A Epítome S.A., por sua vez, é apontada como adquirente formal do apartamento 1.702 do Poème Horto. Segundo a PF, a empresa teria recebido recursos oriundos de estrutura de fundos vinculada à Reag e ao Hockenheim Fundo de Investimento. Para a autoridade policial, a Epítome teria funcionado como pessoa jurídica interposta para dissimular a origem dos recursos e o real beneficiário da operação imobiliária.
A suspensão das atividades econômicas dessas empresas abrange a prática de novos negócios, celebração de contratos, emissão de notas fiscais relacionadas a novas operações, obtenção de crédito, abertura de novas contas, alienação de ativos, alteração de quadro societário, mudança de sede, modificação de objeto social e qualquer ato de gestão que possa implicar movimentação econômica, alteração patrimonial, ocultação de ativos ou mudança na estrutura societária.

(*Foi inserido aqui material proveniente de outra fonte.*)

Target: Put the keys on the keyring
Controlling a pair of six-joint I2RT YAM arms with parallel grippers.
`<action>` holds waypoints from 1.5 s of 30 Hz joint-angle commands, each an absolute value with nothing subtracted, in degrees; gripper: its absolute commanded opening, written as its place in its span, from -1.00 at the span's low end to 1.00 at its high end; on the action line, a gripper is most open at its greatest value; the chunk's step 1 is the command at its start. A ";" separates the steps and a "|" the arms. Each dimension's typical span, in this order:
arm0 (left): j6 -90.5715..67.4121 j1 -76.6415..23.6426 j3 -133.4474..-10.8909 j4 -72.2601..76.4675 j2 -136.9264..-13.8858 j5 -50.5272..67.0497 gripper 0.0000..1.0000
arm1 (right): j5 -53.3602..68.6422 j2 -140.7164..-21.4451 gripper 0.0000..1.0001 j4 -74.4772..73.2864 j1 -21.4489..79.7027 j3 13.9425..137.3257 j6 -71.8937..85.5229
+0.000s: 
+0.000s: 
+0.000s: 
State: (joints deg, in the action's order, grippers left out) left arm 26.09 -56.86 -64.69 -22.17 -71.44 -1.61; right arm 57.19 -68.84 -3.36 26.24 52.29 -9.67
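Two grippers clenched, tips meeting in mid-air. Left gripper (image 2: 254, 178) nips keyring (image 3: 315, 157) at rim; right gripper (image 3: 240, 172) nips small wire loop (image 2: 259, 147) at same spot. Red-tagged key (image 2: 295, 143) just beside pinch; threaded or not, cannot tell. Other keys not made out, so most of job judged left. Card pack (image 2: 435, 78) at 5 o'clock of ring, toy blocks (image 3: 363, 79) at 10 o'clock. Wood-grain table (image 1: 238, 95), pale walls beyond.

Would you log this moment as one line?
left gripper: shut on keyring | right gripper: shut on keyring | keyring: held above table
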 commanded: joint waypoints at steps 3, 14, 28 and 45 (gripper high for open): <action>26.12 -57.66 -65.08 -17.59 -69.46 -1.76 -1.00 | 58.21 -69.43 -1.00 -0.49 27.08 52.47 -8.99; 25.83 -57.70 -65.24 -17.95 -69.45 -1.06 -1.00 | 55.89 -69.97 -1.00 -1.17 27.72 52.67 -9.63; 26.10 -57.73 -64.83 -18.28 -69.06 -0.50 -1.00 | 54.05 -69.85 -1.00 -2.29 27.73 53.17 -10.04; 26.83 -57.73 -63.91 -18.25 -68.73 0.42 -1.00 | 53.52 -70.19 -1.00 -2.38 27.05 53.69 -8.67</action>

A decisão ressalva apenas atos estritamente necessários ao cumprimento da própria ordem judicial, à preservação de documentos, à resposta a determinações judiciais, ao exercício regular do direito de defesa, ao cumprimento de obrigações legais, tributárias, trabalhistas ou regulatórias inadiáveis e à conservação mínima do acervo empresarial.
André Mendonça também determinou o envio de ofícios à Receita Federal do Brasil e às juntas comerciais competentes para comunicação da suspensão das atividades econômicas e financeiras das três empresas. O ministro ordenou ainda a intimação da PF para adoção das providências materiais necessárias ao cumprimento das medidas, inclusive comunicação aos órgãos de controle migratório, ao Sinpa e ao STI em relação aos investigados alcançados por restrições de passaporte.
Ao fim da decisão, o ministro advertiu que o descumprimento injustificado das medidas poderá levar à imposição de providências mais gravosas, inclusive prisão preventiva, nos termos do Código de Processo Penal. Depois da implementação das medidas, André Mendonça determinou ciência à Procuradoria-Geral da República e a publicidade da decisão após o efetivo cumprimento de todas as determinações.